• _Information given_:
* * * * * * *

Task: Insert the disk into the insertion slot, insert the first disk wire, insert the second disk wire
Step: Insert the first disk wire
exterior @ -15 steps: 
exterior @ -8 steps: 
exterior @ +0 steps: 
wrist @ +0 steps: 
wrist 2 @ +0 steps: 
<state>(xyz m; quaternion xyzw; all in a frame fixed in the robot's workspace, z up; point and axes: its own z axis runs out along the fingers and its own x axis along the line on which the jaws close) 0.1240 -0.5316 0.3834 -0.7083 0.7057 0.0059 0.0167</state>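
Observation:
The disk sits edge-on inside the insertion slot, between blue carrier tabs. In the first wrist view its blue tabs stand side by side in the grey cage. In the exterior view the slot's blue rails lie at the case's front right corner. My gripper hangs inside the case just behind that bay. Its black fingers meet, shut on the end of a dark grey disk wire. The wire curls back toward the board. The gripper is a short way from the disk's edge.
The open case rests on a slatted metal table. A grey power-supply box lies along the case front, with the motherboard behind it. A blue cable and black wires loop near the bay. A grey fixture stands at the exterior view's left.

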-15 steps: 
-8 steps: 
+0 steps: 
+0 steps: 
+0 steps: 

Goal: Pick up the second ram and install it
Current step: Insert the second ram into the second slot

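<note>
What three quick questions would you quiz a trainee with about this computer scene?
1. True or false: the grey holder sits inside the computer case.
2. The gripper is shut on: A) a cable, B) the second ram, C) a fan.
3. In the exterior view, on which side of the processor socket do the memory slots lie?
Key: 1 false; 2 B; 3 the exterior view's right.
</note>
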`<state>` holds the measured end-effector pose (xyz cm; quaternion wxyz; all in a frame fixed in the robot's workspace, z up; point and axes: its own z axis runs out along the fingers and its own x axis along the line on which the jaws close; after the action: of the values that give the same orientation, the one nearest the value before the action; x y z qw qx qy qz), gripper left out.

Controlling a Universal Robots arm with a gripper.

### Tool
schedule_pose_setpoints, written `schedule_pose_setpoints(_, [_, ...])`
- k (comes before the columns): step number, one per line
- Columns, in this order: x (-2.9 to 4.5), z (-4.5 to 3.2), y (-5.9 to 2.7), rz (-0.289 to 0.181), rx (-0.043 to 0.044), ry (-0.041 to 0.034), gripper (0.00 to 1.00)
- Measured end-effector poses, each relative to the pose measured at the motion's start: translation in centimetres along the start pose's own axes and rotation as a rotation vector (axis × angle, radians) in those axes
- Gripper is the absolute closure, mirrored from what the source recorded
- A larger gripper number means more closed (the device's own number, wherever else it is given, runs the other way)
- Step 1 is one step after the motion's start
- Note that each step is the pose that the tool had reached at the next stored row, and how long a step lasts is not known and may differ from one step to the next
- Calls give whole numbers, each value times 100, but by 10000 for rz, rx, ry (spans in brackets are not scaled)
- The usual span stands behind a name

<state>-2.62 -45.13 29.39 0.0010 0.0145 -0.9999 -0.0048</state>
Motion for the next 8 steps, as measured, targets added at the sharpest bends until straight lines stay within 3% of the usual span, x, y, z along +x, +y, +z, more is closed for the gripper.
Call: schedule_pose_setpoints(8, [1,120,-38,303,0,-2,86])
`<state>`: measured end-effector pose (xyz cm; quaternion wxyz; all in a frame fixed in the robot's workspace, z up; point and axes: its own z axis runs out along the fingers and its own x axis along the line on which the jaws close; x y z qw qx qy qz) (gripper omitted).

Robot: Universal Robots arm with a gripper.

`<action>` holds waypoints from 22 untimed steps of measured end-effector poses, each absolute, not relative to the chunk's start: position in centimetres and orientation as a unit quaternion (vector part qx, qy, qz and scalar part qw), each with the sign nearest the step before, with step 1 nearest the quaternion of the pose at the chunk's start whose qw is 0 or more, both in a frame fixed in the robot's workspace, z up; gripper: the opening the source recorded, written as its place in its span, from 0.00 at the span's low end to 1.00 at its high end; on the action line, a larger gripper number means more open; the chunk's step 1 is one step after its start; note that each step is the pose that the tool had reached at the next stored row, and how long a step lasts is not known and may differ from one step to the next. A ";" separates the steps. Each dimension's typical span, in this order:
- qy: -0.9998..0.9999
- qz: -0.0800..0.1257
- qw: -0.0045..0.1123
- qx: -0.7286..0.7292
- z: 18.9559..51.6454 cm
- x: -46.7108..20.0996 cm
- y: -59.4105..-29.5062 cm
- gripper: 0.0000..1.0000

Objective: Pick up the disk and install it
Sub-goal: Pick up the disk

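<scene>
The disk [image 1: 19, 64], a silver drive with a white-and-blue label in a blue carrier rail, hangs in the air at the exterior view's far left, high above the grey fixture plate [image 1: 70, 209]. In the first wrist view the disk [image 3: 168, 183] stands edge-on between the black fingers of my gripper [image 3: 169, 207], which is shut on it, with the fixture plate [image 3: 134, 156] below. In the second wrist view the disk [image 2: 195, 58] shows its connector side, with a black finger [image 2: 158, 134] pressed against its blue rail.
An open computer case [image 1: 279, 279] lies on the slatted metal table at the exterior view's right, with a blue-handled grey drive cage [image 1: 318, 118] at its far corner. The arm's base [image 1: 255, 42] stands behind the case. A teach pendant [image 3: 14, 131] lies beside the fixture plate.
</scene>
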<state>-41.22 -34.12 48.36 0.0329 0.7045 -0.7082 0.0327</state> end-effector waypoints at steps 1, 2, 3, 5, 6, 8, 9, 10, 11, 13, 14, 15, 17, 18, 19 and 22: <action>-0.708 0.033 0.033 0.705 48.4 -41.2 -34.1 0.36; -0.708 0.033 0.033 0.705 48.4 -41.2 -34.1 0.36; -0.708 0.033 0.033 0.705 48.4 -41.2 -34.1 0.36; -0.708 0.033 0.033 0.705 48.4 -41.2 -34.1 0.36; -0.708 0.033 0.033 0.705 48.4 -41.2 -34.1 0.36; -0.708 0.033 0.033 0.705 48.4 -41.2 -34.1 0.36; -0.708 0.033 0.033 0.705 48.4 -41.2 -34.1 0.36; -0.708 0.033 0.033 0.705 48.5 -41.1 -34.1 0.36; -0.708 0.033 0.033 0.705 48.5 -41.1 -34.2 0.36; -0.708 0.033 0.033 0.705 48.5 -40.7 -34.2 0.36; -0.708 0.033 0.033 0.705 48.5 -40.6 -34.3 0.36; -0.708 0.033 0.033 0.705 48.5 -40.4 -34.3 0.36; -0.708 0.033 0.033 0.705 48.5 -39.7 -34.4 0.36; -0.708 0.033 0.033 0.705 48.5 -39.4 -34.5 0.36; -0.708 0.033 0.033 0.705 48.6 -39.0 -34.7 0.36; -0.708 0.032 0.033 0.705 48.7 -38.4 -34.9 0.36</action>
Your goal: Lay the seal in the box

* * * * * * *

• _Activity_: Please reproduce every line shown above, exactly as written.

• _Task answer_:
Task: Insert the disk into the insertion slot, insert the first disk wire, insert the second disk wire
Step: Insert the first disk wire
exterior @ -15 steps: 
exterior @ -8 steps: 
exterior @ +0 steps: 
wrist @ +0 steps: 
wrist 2 @ +0 steps: 
<state>(xyz m; quaternion xyzw; all in a frame fixed in the robot's workspace, z up; point and axes: its own z axis runs out along the fingers and its own x axis along the line on which the jaws close) 0.1240 -0.5316 0.3834 -0.7083 0.7057 0.0059 0.0167</state>
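Observation:
The disk sits edge-on inside the insertion slot, between blue carrier tabs. In the first wrist view its blue tabs stand side by side in the grey cage. In the exterior view the slot's blue rails lie at the case's front right corner. My gripper hangs inside the case just behind that bay. Its black fingers meet, shut on the end of a dark grey disk wire. The wire curls back toward the board. The gripper is a short way from the disk's edge.
The open case rests on a slatted metal table. A grey power-supply box lies along the case front, with the motherboard behind it. A blue cable and black wires loop near the bay. A grey fixture stands at the exterior view's left.
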
-15 steps: 
-8 steps: 
+0 steps: 
+0 steps: 
+0 steps: 

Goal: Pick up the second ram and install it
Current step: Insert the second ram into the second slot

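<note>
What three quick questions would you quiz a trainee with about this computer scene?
1. True or false: the grey holder sits inside the computer case.
2. The gripper is shut on: A) a cable, B) the second ram, C) a fan.
3. In the exterior view, on which side of the processor socket do the memory slots lie?
Key: 1 false; 2 B; 3 the exterior view's right.
</note>
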`<state>` holds the measured end-effector pose (xyz cm; quaternion wxyz; all in a frame fixed in the robot's workspace, z up; point and axes: its own z axis runs out along the fingers and its own x axis along the line on which the jaws close; after the action: of the values that give the same orientation, the one nearest the value before the action; x y z qw qx qy qz), gripper left out.

Controlling a Universal Robots arm with a gripper.

### Tool
schedule_pose_setpoints, written `schedule_pose_setpoints(_, [_, ...])`
- k (comes before the columns): step number, one per line
- Columns, in this order: x (-2.9 to 4.5), z (-4.5 to 3.2), y (-5.9 to 2.7), rz (-0.289 to 0.181), rx (-0.043 to 0.044), ry (-0.041 to 0.034), gripper (0.00 to 1.00)
- Measured end-effector poses, each relative to the pose measured at the motion's start: translation in centimetres along the start pose's own axes and rotation as a rotation vector (axis × angle, radians) in those axes
- Gripper is the absolute closure, mirrored from what the source recorded
- A larger gripper number means more closed (the device's own number, wherever else it is given, runs the other way)
- Step 1 is one step after the motion's start
- Note that each step is the pose that the tool had reached at the next stored row, and how long a step lasts is not known and may differ from one step to the next
- Calls give whole numbers, each value times 100, but by 10000 for rz, rx, ry (spans in brackets are not scaled)
- The usual span stands behind a name

<state>-2.62 -45.13 29.39 0.0010 0.0145 -0.9999 -0.0048</state>
Motion for the next 8 steps, as measured, targets added at the sharpest bends until straight lines stay within 3% of the usual span, x, y, z along +x, +y, +z, more is closed for the gripper.
Call: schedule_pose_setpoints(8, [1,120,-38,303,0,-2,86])
`<state>`: measured end-effector pose (xyz cm; quaternion wxyz; all in a frame fixed in the robot's workspace, z up; point and axes: its own z axis runs out along the fingers and its own x axis along the line on which the jaws close; x y z qw qx qy qz) (gripper omitted).

Robot: Universal Robots arm with a gripper.

`<action>` holds waypoints from 22 untimed steps of measured end-effector poses, each absolute, not relative to the chunk's start: position in centimetres and orientation as a unit quaternion (vector part qx, qy, qz and scalar part qw), each with the sign nearest the step before, with step 1 nearest the quaternion of the pose at the chunk's start whose qw is 0 or more, both in a frame fixed in the robot's workspace, z up; gripper: the opening the source recorded, written as its place in its span, from 0.00 at the span's low end to 1.00 at its high end; on the action line, a larger gripper number means more open; the chunk's step 1 is one step after its start; note that each step is the pose that the tool had reached at the next stored row, and how long a step lasts is not known and may differ from one step to the next. A ";" separates the steps. Each dimension's typical span, in this order:
- qy: -0.9998..0.9999
- qz: -0.0800..0.1257
- qw: -0.0045..0.1123
- qx: -0.7286..0.7292
- z: 18.9559..51.6454 cm
- x: -46.7108..20.0996 cm
- y: -59.4105..-29.5062 cm
- gripper: 0.0000..1.0000

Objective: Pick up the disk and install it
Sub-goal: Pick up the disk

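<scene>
The disk [image 1: 19, 64], a silver drive with a white-and-blue label in a blue carrier rail, hangs in the air at the exterior view's far left, high above the grey fixture plate [image 1: 70, 209]. In the first wrist view the disk [image 3: 168, 183] stands edge-on between the black fingers of my gripper [image 3: 169, 207], which is shut on it, with the fixture plate [image 3: 134, 156] below. In the second wrist view the disk [image 2: 195, 58] shows its connector side, with a black finger [image 2: 158, 134] pressed against its blue rail.
An open computer case [image 1: 279, 279] lies on the slatted metal table at the exterior view's right, with a blue-handled grey drive cage [image 1: 318, 118] at its far corner. The arm's base [image 1: 255, 42] stands behind the case. A teach pendant [image 3: 14, 131] lies beside the fixture plate.
</scene>
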<state>-41.22 -34.12 48.36 0.0329 0.7045 -0.7082 0.0327</state> end-effector waypoints at steps 1, 2, 3, 5, 6, 8, 9, 10, 11, 13, 14, 15, 17, 18, 19 and 22: <action>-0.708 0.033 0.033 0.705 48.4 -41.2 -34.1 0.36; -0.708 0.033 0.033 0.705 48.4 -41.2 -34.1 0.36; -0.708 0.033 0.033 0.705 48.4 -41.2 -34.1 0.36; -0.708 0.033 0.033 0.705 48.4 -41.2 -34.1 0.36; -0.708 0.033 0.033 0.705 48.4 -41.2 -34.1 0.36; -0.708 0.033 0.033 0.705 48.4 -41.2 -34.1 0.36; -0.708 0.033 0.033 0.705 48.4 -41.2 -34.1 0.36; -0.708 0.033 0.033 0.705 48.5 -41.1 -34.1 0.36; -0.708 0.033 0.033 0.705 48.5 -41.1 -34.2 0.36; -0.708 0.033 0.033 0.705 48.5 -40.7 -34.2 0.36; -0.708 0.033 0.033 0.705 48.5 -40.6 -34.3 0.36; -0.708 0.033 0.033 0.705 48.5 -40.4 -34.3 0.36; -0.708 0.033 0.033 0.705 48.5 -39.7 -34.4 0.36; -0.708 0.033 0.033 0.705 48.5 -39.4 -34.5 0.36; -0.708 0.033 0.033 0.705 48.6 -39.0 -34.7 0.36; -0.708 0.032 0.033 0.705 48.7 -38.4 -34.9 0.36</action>
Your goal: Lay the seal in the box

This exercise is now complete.